How Positive Psychology Can Improve Student Success

Shawn Achor is perhaps best described as a happiness guru. He has published two best-selling books on the subject, “The Happiness Advantage” and “Big Potential,” presented one of the most-viewed Ted Talks ever on the topic and, perhaps biggest of all, worked with Oprah Winfrey.

Achor’s overarching view is that happiness and mental well-being aren’t just a nice way to go through life. “My research from ‘The Happiness Advantage’ and ‘Big Potential’ proves that happiness and mental well-being are precursors to greater success rates,” he says. More important, happiness isn’t preordained — people aren’t just born that way. “Happiness can be a choice if we apply daily habit change,” he believes. “And happiness is not ‘self-help’ — only an interconnected approach to happiness and success yield the highest rates of return on our investment.”

Achor has created the Orange Frog program to teach this approach to students and staff members at schools around the country. One such district is Schaumburg Township Elementary District 54, in the Chicago suburb of Schaumburg, Illinois. To kick off the 2016-17 school year, Achor hosted a Happiness Summit and presented workshops for all staff members that focused on positive psychology.

Achor believes positive psychology has many benefits:

— Lead to a happier, healthier and more engaged learning environment

— Foster student, family and community development

— Improve student success.

[See: 10 Concerns Parents Have About Their Kids’ Health.]

With his scientific background, Achor strongly believes in measuring results. “Otherwise, we won’t learn what works,” he says. It appears that Orange Frog does indeed work. In the past three years, School District 54 went from the 73rd percentile of academic achievement in Illinois to the 95th percentile, he says. “They are in the top 2 percent of schools now nationwide. And SD54 is not an outlier. The work we did for the poorest school district in Iowa over a five-year period, the graduation rates rose to 91 percent, attendance to 95 percent. For the first time, kids are coming back from the rich counties to attend school in the poorest county in Iowa. Their literacy rates have the greatest percentage increase of any school in Iowa.” Now Achor is hoping to replicate those results in Flint, Michigan, and in economically challenged schools in Kentucky and Wisconsin.

A Unique Test Case

“I think it has turned out to be best decision I have made as superintendent of schools,” says Andrew DuRoss, Schaumburg Township Elementary School District 54 superintendent, about working with Achor. The large district, with about 16,000 students and 2,500 employees, has always considered the well-being of kids and staff, DuRoss says. In recent years, he noticed an increase in “stress and strain” in just about everyone. “There are a lot of things at play. The economic stress in our world, the hyper pace, where you never have time to take moment and think through things. I saw an increase in student depression and anxiety, in staff anxiety,” he says.

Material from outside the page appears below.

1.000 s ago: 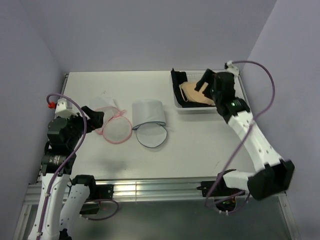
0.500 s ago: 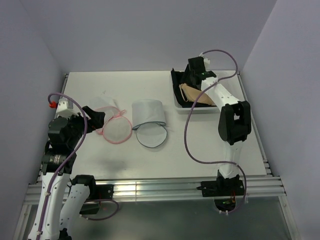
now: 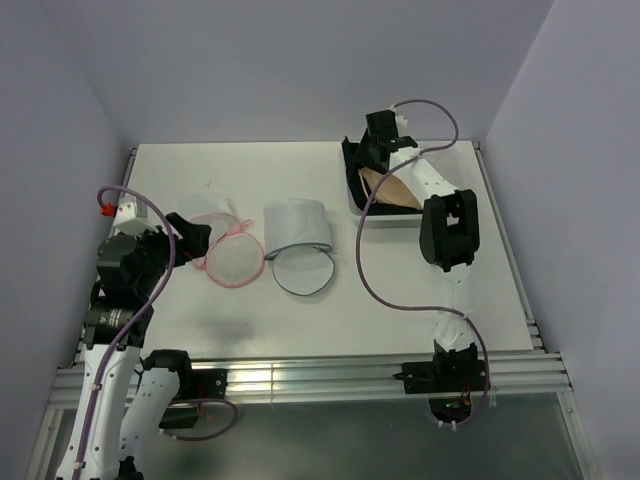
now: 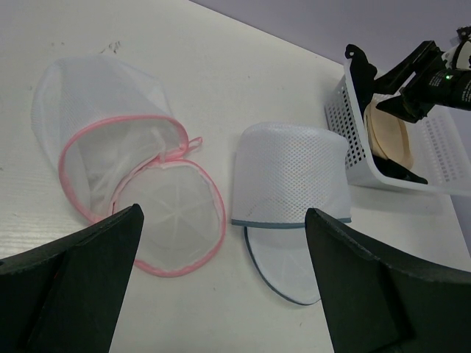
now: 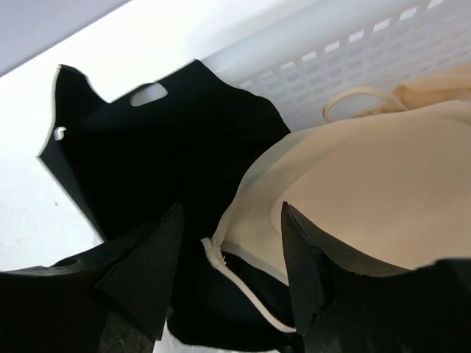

[Read: How Does Teaching Mental Health in Schools Benefit Students?]

DuRoss was searching for a research-based way to approach this problem. When he read “The Happiness Advantage” three years ago, DuRoss found the missing piece to the puzzle. “I think what sets ‘The Happiness Advantage’ apart is the real, practical way (Achor) explains how we can be responsible for our own happiness and fuel our own success,” DuRoss says.

Achor was equally excited about the project. “SD54 was a unique place to test our research, as 35 percent of the students are on the free lunch program and (the district) cared not just about raising academic achievement but also improving social and emotional learning ability. If we could tie the two together, this would be a very powerful model for change within our school system,” he says.

In the Orange Frog program, students, parents and staff, from administrators to teachers, to custodians and bus drivers, are all encouraged to participate. “Happiness is not an individual sport,” Achor says. Students are instructed to record things they are grateful for each day, act out plays based upon the research, meditate for two minutes in the classroom and bring those lessons home to their families. Teachers attend learning groups that focus on connecting around positive content. Bus drivers write handwritten notes praising a strength in each of the kids that they drive. Parents attend the program’s Parent University each semester, in which they come to the school in the evening and their children walk them through the positive habits they are learning.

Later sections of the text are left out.